Financier Robert Allen Stanford leaves the Bob Casey Federal Building and Courthouse June 26, 2009, in Houston, Texas.

Story highlights

Closing statements are scheduled to start Wednesday

Robert Allen Stanford is accused of running a $7 billion Ponzi scheme

Prosecutors have said there are about 30,000 victims of the alleged fraud

The trial has suffered a series of significant delays

CNN  — 

Prosecutors and the defense have rested in the fraud trial of Texas financier Robert Allen Stanford, who is accused of running a $7 billion Ponzi scheme.

Closing statements are scheduled to start Wednesday.

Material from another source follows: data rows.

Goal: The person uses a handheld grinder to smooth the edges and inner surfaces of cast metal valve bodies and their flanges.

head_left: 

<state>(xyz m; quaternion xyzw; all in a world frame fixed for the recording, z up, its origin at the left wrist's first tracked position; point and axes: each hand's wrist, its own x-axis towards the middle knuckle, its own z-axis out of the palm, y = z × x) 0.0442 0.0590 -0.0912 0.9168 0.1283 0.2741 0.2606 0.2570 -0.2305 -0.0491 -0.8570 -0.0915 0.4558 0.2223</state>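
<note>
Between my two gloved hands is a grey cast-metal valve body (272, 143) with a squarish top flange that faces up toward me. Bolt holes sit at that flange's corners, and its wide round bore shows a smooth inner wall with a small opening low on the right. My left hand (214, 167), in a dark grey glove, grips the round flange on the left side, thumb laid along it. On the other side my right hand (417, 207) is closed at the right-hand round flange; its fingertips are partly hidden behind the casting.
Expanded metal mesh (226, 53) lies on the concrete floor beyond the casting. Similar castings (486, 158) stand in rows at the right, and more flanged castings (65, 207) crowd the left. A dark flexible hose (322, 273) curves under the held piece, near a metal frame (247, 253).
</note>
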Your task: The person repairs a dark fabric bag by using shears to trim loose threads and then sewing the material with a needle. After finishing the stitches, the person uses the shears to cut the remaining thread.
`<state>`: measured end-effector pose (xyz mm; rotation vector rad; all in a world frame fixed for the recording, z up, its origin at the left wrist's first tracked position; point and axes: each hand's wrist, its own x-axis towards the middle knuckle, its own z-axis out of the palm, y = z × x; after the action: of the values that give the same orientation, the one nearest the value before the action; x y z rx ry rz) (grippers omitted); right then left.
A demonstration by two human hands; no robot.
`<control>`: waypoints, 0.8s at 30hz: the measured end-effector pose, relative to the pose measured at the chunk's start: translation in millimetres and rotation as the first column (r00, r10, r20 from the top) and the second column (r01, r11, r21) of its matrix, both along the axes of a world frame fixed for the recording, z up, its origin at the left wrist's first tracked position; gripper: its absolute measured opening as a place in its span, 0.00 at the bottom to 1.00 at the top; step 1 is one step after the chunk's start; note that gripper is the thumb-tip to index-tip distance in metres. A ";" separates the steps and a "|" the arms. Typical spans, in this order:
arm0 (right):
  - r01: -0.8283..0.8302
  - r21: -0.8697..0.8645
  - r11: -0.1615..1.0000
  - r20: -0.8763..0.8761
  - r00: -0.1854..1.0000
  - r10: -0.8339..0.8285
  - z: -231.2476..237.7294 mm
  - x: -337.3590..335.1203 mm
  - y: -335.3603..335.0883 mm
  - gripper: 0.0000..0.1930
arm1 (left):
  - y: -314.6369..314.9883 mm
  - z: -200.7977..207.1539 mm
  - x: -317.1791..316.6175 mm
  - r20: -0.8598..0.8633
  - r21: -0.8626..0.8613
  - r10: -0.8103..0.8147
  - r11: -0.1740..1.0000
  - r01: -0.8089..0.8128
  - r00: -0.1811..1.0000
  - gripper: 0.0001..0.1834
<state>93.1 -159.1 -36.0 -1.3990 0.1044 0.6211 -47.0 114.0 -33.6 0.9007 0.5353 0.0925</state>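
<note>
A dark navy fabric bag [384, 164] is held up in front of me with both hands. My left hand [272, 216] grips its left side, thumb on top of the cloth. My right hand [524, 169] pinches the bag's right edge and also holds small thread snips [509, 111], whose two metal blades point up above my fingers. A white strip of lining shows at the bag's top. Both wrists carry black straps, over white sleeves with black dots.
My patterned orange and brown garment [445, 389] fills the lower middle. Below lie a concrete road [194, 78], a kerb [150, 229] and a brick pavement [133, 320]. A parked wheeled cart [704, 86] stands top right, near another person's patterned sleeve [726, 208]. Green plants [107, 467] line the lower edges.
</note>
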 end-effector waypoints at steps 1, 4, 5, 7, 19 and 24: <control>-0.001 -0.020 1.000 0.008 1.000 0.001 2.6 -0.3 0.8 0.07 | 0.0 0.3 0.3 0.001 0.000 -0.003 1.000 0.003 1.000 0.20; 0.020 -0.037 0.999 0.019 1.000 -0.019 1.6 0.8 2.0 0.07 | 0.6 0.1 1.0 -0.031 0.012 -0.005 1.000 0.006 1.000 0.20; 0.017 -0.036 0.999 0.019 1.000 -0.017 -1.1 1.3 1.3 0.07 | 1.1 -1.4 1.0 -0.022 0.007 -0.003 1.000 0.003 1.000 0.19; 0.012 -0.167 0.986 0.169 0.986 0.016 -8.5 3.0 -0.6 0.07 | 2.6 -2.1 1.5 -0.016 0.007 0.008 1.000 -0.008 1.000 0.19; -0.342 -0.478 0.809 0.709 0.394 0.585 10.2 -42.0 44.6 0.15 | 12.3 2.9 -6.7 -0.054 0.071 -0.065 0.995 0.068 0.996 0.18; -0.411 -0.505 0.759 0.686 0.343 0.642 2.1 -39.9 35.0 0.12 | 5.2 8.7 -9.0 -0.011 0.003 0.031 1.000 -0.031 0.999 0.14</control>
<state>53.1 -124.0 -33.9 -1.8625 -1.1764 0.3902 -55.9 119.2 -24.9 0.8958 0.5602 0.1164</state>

Prosecutors say Stanford sold billions of dollars in certificates of deposit administered by Stanford International Bank Ltd., an offshore bank in Antigua. The billionaire misrepresented to investors the financial condition of that bank, its investment strategy and the extent of regulatory oversight, they say. Stanford also allegedly misused most of those investments.

He has maintained his innocence. In a tearful 2009 interview, Stanford told ABC News: “I would die and go to hell if it’s a Ponzi scheme.”

The high-profile case has suffered a series of significant delays since Stanford was first indicted in 2009.

Since then, the defendant has been represented by at least 14 different attorneys. The court found Stanford incompetent to stand trial and ordered that he undergo medical treatment in January 2011. Many months later, he was found to be competent again.

Stanford’s defense team then asked for a continuance – a motion that a judge denied late last year.

In his decision, U.S. District Judge David Hittner of Houston wrote that the public’s interest in a speedy trial is “particularly acute” in a case that involves potentially thousands of victims and billions of dollars in losses.

Prosecutors have said that there are about 30,000 victims of the alleged fraud, with thousands of U.S. citizens among the investors.

“This trial will decide not just whether Stanford is guilty of the criminal charges, but also whether hundreds of million of dollars of investor funds currently frozen may be forfeited and returned to his alleged victims,” Hittner wrote in December.